15 thoughts on “GAME PLAYING”

  1. Monopoly was played even with the advent of internet. With the grandsons often ending up squabbling when one of them lost. I remember too when we were young, brothers fighting towards the end over lost real estate or gloating if someone ended up in jail.
    It was a good game but many kids now play what is called Esport. Games on the internet. Not enough time spent outside.!


  2. How right you are! The Pokiman game was scary and got them outside. Seems as if it is old hat now. The internet has been a good thing in many ways, but some kids just zero in on the small screen for hours. Not good. A fun game with family seems to be passe.


  3. With a bulk of technology overthrown on us for our entertainment we have lost the real entertainment of our lives. Even after spending so many hours in front of TV and watching movies or playing games on phone we don’t feel that same relaxment which was there earlier before technology.


  4. Nice memories. We still do a fair amount of game-playing in our family. My husband and I love to play Scrabble and cards-usually it’s a game of Rummy with a score to 500 points. Even the kids and grandkids get in on the game playing especially when we are camping or even just hanging out. I agree, it’s a lost art for the most part.

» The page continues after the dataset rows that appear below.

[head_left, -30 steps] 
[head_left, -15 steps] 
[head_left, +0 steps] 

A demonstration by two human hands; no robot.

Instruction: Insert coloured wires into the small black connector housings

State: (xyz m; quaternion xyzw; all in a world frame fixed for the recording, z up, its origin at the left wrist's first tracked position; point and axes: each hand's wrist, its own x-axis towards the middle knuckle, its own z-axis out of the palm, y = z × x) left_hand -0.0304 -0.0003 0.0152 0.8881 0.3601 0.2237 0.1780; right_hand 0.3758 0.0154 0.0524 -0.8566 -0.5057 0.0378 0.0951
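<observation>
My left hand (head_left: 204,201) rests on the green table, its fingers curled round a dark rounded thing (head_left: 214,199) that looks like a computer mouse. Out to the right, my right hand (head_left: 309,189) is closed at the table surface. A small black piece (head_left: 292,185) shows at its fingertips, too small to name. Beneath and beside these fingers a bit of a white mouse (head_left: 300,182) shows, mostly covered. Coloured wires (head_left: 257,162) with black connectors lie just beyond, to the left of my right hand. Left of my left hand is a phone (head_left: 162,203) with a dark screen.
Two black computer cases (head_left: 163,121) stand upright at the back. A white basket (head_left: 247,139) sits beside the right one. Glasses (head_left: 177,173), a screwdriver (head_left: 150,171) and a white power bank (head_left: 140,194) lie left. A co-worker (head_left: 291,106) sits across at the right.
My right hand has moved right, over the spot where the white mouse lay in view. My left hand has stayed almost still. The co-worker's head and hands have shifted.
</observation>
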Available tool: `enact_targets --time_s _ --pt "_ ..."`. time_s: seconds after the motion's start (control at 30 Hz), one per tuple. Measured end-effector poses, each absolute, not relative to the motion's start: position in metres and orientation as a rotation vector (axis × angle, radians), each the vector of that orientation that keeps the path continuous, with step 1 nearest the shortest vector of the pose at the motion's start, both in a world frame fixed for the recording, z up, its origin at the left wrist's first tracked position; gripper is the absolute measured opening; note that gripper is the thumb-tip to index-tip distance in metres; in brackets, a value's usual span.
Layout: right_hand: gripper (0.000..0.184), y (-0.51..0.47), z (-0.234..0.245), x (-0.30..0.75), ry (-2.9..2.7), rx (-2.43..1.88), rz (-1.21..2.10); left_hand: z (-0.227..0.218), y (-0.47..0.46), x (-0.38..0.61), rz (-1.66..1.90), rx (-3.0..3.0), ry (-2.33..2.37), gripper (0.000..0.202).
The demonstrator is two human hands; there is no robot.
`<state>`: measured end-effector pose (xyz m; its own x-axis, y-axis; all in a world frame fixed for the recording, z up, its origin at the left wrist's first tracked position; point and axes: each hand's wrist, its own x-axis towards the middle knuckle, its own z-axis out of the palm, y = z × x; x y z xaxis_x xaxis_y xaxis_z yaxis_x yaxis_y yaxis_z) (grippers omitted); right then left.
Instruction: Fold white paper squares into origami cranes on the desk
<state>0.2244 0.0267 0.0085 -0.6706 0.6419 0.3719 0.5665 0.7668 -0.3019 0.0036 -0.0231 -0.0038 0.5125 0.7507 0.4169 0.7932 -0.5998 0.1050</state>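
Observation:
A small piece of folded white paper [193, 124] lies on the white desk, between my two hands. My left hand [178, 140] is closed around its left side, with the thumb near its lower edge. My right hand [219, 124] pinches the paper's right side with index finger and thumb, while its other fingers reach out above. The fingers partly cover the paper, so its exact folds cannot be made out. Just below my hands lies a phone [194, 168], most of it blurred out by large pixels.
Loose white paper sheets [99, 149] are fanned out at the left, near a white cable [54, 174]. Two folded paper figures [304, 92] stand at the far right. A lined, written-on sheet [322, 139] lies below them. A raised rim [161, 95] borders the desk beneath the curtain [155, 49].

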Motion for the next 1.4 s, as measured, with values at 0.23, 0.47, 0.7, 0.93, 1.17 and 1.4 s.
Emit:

  5. Every evening after the dishes are done, I put my feet up and fill in the crossword puzzle in our local newspaper. A few days ago, one of the clues was from the game of Clue. I reached far, far back in memory to come up with Mrs. Peacock, Prof. Plum and Col. Mustard. Yes, nice memories.


    1. Oh I love hearing that. Some months ago a friend with whom we play Rumicube, decided to bring out her old Clue board. So all those fun names came back to me too. Games are so much more than just a way to pass the time. I used to relish the crossword puzzles, but of late I haven’t begun one. We seem to settle into a certain routine each evening.

      Liked by 1 person

  6. What wonderful memories this brought back. My dad and I played cribbage and chess a lot, and eventually I learned to play bridge. That stood me in good stead when I moved to Texas, because the domino game known here as “42” is very much like bridge, with suites and such.

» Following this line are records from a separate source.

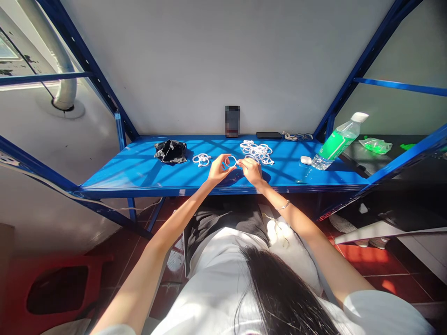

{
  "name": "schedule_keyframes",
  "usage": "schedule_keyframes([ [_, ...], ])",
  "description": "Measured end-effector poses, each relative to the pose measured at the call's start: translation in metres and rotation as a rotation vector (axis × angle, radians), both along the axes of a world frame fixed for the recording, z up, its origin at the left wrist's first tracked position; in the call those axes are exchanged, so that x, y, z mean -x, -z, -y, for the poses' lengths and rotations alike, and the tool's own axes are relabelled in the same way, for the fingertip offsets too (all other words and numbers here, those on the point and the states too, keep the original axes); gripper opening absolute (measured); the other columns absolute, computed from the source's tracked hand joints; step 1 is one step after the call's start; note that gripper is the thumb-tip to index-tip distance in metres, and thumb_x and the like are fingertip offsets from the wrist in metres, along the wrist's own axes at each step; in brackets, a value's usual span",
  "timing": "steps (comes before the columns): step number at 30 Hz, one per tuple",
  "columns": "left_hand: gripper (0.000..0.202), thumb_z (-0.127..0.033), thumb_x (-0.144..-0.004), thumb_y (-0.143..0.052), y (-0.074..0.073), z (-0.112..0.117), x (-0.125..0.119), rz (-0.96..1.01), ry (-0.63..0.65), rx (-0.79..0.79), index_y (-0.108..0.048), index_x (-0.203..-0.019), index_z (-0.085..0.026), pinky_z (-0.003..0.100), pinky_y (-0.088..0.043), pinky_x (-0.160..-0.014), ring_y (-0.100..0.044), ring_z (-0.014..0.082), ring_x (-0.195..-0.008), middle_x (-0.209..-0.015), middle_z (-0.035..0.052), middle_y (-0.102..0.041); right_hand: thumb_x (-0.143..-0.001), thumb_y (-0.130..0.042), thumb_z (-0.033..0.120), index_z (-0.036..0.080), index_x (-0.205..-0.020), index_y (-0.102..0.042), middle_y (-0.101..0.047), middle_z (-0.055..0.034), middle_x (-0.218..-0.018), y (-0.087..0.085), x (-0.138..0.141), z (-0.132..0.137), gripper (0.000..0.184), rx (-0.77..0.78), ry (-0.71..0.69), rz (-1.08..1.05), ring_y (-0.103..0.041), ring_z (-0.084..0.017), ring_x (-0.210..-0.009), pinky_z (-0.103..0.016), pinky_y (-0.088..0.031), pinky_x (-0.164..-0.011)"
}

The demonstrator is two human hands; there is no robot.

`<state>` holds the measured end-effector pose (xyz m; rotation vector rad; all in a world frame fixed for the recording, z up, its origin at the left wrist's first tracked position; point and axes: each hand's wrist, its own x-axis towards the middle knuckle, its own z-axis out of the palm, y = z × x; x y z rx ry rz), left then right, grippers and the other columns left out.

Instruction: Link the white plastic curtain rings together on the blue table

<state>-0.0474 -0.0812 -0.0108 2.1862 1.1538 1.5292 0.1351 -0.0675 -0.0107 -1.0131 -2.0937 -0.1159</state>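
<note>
Both hands meet above the front part of the blue table, holding one white ring (pixel 230 161) between them. My left hand (pixel 219 170) curves its fingers and thumb around the ring's left side. My right hand (pixel 251 170) pinches the ring's right edge; its fingertips partly cover whatever is there. Just behind the right hand lies a heap of white rings (pixel 256 151). A smaller cluster of white rings (pixel 201 159) rests left of my left hand. Further left sits a crumpled black plastic bag (pixel 170 151).
On the blue table (pixel 150 179), a dark phone-like device (pixel 232 122) stands against the wall. A flat black device (pixel 268 135) and a coiled cable (pixel 296 137) lie at the back. A green-labelled bottle (pixel 337 143) and a small white case (pixel 306 160) are on the right.
</note>
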Motion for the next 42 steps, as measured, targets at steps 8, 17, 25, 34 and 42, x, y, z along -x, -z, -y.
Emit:
schedule_keyframes([
  [8, 0.055, -0.058, -0.076, -0.068, 0.001, -0.0012, 0.0, 0.006, 0.006, -0.005, -0.055, -0.111, -0.018, 0.023, -0.049, -0.056, -0.057, 0.0135, -0.07, -0.082, 0.003, -0.061, -0.097, -0.047, 0.025, 0.02, -0.097, -0.074, -0.072, -0.0076, -0.089, 0.001, -0.0003, -0.0006, 0.028, 0.009, -0.01, 0.004, -0.065, -0.021, -0.083, -0.031, -0.049, -0.073],
  [17, 0.056, -0.059, -0.076, -0.067, 0.0008, -0.0006, 0.0003, -0.014, 0.0, -0.011, -0.055, -0.111, -0.018, 0.023, -0.049, -0.056, -0.057, 0.0137, -0.07, -0.082, 0.0031, -0.061, -0.096, -0.045, 0.021, 0.02, -0.096, -0.074, -0.072, -0.0084, -0.088, 0.0021, -0.0007, -0.0017, 0.029, 0.007, -0.017, 0.016, -0.064, -0.021, -0.083, -0.032, -0.05, -0.074],
  [25, 0.055, -0.058, -0.076, -0.067, 0.0009, -0.0005, 0.0004, -0.015, -0.001, -0.014, -0.055, -0.112, -0.019, 0.023, -0.049, -0.056, -0.057, 0.0134, -0.069, -0.081, 0.0028, -0.061, -0.096, -0.044, 0.021, 0.02, -0.095, -0.074, -0.072, -0.0083, -0.088, 0.0022, -0.0011, -0.0021, 0.03, 0.007, -0.023, 0.017, -0.064, -0.021, -0.082, -0.033, -0.05, -0.073],
  [34, 0.054, -0.056, -0.077, -0.068, 0.0013, -0.0012, 0.0002, -0.024, -0.002, -0.027, -0.055, -0.112, -0.018, 0.022, -0.049, -0.055, -0.057, 0.0132, -0.069, -0.081, 0.0029, -0.061, -0.096, -0.044, 0.019, 0.019, -0.096, -0.074, -0.073, -0.0084, -0.089, 0.0038, -0.0011, -0.0032, 0.03, 0.002, -0.033, 0.001, -0.065, -0.022, -0.083, -0.033, -0.051, -0.075],
  [42, 0.054, -0.056, -0.077, -0.068, 0.0015, -0.0015, 0.0, -0.027, -0.001, -0.017, -0.054, -0.112, -0.017, 0.022, -0.048, -0.055, -0.057, 0.0128, -0.068, -0.081, 0.0027, -0.061, -0.096, -0.045, 0.019, 0.02, -0.097, -0.074, -0.073, -0.0074, -0.088, 0.0043, -0.0019, -0.0039, 0.029, -0.005, -0.032, 0.01, -0.064, -0.021, -0.083, -0.031, -0.049, -0.075],
])
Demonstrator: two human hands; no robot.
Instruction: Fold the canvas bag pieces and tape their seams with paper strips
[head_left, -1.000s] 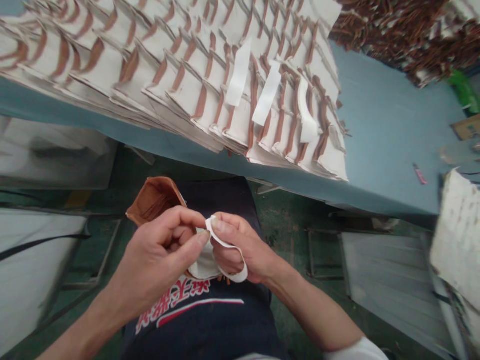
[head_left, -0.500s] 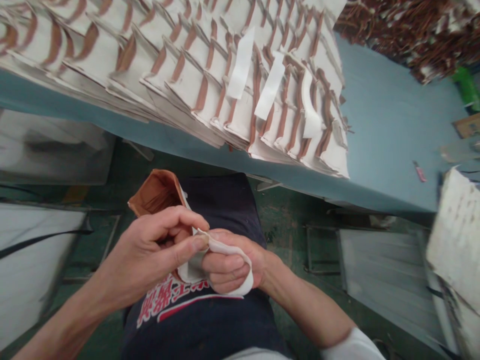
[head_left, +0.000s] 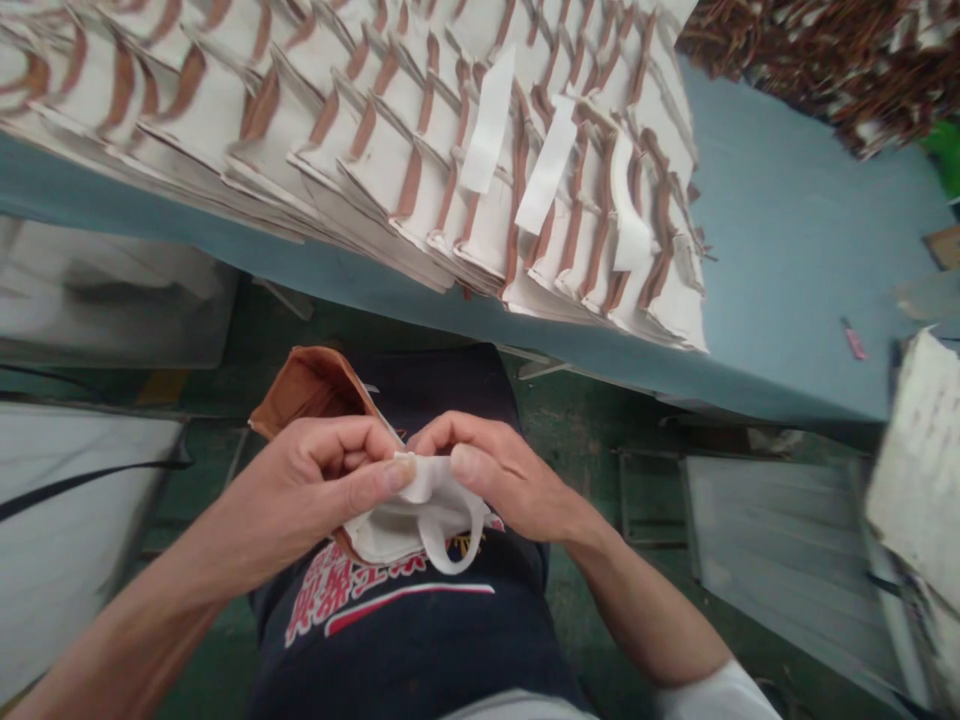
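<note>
Above my lap I hold a fabric piece (head_left: 311,385), brown on the far side and white on the near side, its brown end standing up like an open pouch. My left hand (head_left: 319,485) pinches the white edge between thumb and index finger. Close beside it, my right hand (head_left: 510,475) is closed on the white cloth, thumb against the bent index finger. A narrow white fabric strip (head_left: 454,560) hangs in a loop below my fingers. How the strip joins the piece is hidden by my hands.
Stacked white pieces with brown edges (head_left: 360,130) cover much of the blue table (head_left: 780,230). Several white strips (head_left: 547,165) lie on the stacks. A pile of brown scraps (head_left: 810,60) is at the back right. A small pink object (head_left: 853,340) lies on the table.
My right hand has opened out from a fist around the strip and moved up to pinch the white cloth. The strip now hangs in a loop. My left hand keeps its pinch.
</note>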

    To a great extent, I still live in that world. I can’t find anyone to play such games any more, but at least without tv and such, I can spend time reading — which was our other evening pleasure.


    1. I didn’t learn to play bridge until in my 40’s. I was the only rank beginner, everyone else was polishing up their skills. But it opened doors to various groups of very nice people I would have missed. The church had a Whist night years ago which was bridge without the bidding, which showed me it wasn’t so scary. I think I was afraid of being rebuked if I made a mistake.

      It seems that half of my family played games and the other half read. I was lucky to live in both worlds.

      Liked by 1 person

  7. We played all sorts of card games for 2 3 and 4 people. My grandmother taught me to play Casino which I play to this day. An aunt taught me Canasta. My Father taught me to play Pinochle. I learned Hearts and Oh Hell from the guys in College. All great games. Far better than any version of Poker that I’ve ever come across. Still love board games too. Hard to find someone to play with.


    1. I think we were all very lucky to learn to entertain ourselves. My grandma taught me to play Chinese checkers and I became a virtual whiz. Canasta had a long reign in our house too. One of the nicest things you wrote was crediting the various people with teaching you the games. Great memories. My Grandpa taught me cribbage and dominoes which we still play now and then. Glad you enjoyed the post Barry.


  8. This piece is a tribute to both games and friendship, two things we enjoyed as children that can continue to delight us. all our years I never seemed to win at Monopoly, but I was a whiz at Parcheesi.